» **DATA LISTING**:
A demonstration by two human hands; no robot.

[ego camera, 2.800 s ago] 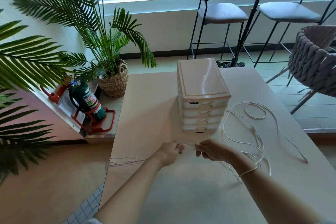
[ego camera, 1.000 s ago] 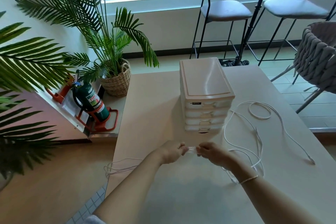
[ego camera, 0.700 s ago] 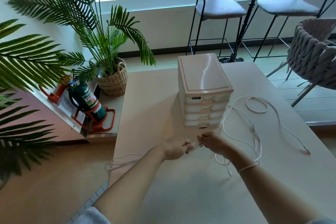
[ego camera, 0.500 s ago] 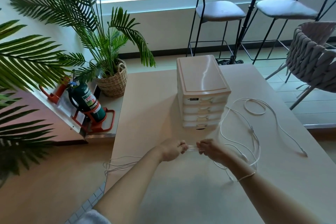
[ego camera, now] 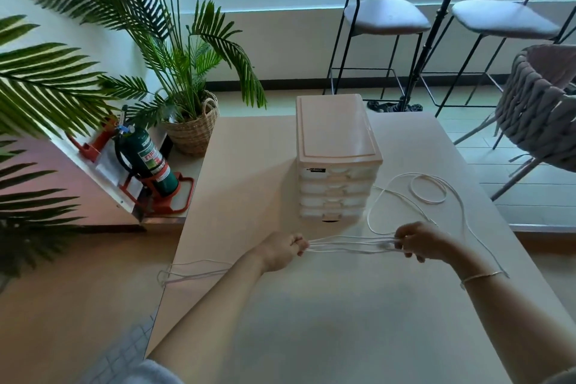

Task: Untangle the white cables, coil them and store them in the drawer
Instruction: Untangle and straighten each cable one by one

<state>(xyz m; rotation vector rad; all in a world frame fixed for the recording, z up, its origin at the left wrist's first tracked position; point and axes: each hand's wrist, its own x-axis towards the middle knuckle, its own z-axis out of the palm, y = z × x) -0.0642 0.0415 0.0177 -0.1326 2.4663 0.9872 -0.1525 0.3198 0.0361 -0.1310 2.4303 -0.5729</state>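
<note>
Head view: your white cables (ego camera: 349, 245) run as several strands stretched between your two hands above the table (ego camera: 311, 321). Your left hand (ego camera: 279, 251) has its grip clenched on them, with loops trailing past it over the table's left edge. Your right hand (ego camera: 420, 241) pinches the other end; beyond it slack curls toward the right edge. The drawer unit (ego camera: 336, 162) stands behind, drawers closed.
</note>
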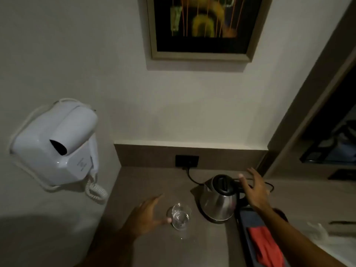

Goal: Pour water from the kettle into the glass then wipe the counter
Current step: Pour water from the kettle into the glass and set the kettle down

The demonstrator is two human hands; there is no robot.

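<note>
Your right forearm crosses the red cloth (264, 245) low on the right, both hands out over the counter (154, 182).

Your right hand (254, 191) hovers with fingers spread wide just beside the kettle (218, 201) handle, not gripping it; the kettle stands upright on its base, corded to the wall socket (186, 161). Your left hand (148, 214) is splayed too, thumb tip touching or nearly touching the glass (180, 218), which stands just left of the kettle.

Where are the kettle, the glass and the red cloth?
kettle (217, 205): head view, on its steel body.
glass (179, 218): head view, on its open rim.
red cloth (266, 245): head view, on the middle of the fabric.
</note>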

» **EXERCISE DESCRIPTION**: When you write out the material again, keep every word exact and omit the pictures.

» **WORKED SOLUTION**:
A demonstration by two human hands; no robot.

[ego camera, 2.800 s ago] 
[ego camera, 1.000 s ago] 
[ego camera, 0.700 s ago] 
[ego camera, 0.500 s ago] 
[ego camera, now] 

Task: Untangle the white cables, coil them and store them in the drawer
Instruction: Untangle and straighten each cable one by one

<state>(xyz m; rotation vector rad; all in a world frame fixed for the recording, z up, its origin at the left wrist's first tracked position; point and axes: each hand's wrist, its own x-axis towards the middle knuckle, its own z-axis out of the palm, y = z × x) -0.0642 0.0415 0.0177 -0.1326 2.4663 0.9872 -0.1525 0.3198 0.0361 -0.1310 2.4303 -0.5729</state>
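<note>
Head view: your white cables (ego camera: 349, 245) run as several strands stretched between your two hands above the table (ego camera: 311, 321). Your left hand (ego camera: 279, 251) has its grip clenched on them, with loops trailing past it over the table's left edge. Your right hand (ego camera: 420, 241) pinches the other end; beyond it slack curls toward the right edge. The drawer unit (ego camera: 336, 162) stands behind, drawers closed.
</note>
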
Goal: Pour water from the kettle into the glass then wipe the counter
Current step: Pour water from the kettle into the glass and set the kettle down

The demonstrator is two human hands; there is no robot.

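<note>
Your right forearm crosses the red cloth (264, 245) low on the right, both hands out over the counter (154, 182).

Your right hand (254, 191) hovers with fingers spread wide just beside the kettle (218, 201) handle, not gripping it; the kettle stands upright on its base, corded to the wall socket (186, 161). Your left hand (148, 214) is splayed too, thumb tip touching or nearly touching the glass (180, 218), which stands just left of the kettle.

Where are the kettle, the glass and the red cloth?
kettle (217, 205): head view, on its steel body.
glass (179, 218): head view, on its open rim.
red cloth (266, 245): head view, on the middle of the fabric.
</note>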

This is the complete output for the exercise.